Après la démission de Liz Truss, le Royaume-Uni plongé dans une crise politique profonde et inédite – Le Monde

La première ministre britannique, Liz Truss, annonce sa démission, devant le 10 Downing Street, à Londres, le 20 octobre 2022.

La séquence est devenue familière aux yeux des Britanniques. Des techniciens installent prestement un pupitre en bois clair devant le 10 Downing Street, un mur de caméras se met en place, la fameuse porte vernie noire s’entrouvre sur un dirigeant au visage grave, qui annonce son départ…

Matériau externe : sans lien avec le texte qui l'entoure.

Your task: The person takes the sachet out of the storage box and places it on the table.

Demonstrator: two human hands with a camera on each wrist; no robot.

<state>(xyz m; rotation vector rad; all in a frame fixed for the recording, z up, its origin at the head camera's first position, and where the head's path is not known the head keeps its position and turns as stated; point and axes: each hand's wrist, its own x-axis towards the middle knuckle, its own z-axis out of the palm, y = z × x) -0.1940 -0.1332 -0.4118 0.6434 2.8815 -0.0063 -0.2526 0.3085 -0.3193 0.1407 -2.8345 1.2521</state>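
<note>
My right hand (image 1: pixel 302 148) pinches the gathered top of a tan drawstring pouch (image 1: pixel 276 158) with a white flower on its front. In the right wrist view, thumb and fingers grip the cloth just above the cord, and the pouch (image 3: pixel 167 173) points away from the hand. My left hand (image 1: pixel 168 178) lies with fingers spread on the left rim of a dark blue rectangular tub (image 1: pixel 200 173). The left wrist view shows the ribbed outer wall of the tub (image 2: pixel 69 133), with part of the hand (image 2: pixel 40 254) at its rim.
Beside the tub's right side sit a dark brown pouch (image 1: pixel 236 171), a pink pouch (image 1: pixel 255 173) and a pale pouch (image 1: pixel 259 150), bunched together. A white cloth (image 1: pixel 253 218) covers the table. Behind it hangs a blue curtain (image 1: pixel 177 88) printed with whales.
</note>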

En juin 2016, quelques jours après le vote en faveur du Brexit, David Cameron avait tiré sa révérence sans un mot d’excuse. En mai 2019, Theresa May avait essuyé une larme. Plus récemment, le 7 juillet 2022, cerné par les scandales, Boris Johnson contenait mal son dépit. Ce jeudi 20 octobre, ce fut le tour de Liz Truss d’annoncer sa démission, à sa manière un peu robotique, sans émotion apparente. Lâchée par les députés de son propre camp, la première ministre a battu un record humiliant, celui du mandat le plus court de l’histoire moderne du Royaume-Uni : quarante-quatre jours.

Vendredi 28 octobre, le pays devrait découvrir le nom de son troisième premier ministre conservateur en trois mois, à l’issue d’une primaire interne expéditive. A condition que les tories parviennent à se mettre d’accord, ce qui n’est pas complètement garanti. La formation est minée par les divisions, le manque d’idées et l’absence de têtes nouvelles après douze années de gouvernement.

Et le mouvement ne s’arrête pas au 10 Downing Street. Les Britanniques, qui affrontent une crise du pouvoir d’achat inédite – avec une inflation à 10,1 % en septembre et des factures d’énergie à plusieurs milliers de livres sterling par an –, ont également probablement perdu le compte de leurs chanceliers de l’Echiquier : on en est au quatrième ministre des finances en quatre mois !

Un budget jugé irréaliste

Mais qu’est-il arrivé à la politique britannique, à sa réputation de stabilité et de modération, à son vénérable Parlement, ballotté par les convulsions à un rythme accéléré depuis le Brexit ? « Cette crise est la plus grave depuis la fin de la seconde guerre mondiale », jugeait, jeudi sur la BBC, l’historien Anthony Seldon – pire même que celle de Suez en 1956, une terrible humiliation qui signa la fin des rêves de grandeur du pays.

Le mandat de Liz Truss ne partait certes pas sous les meilleurs auspices. Le 5 septembre, jour de sa désignation, la ministre des affaires étrangères de Boris Johnson, candidate de la droite des tories, avait tweeté un peu vite « I am ready to hit the ground [Je suis prête à m’écraser] » au lieu de « I am ready to hit the ground running [je vais me mettre durement à la tâche] ». Un lapsus, mais cette dogmatique du moins d’Etat et d’impôts ne croyait pas si bien dire.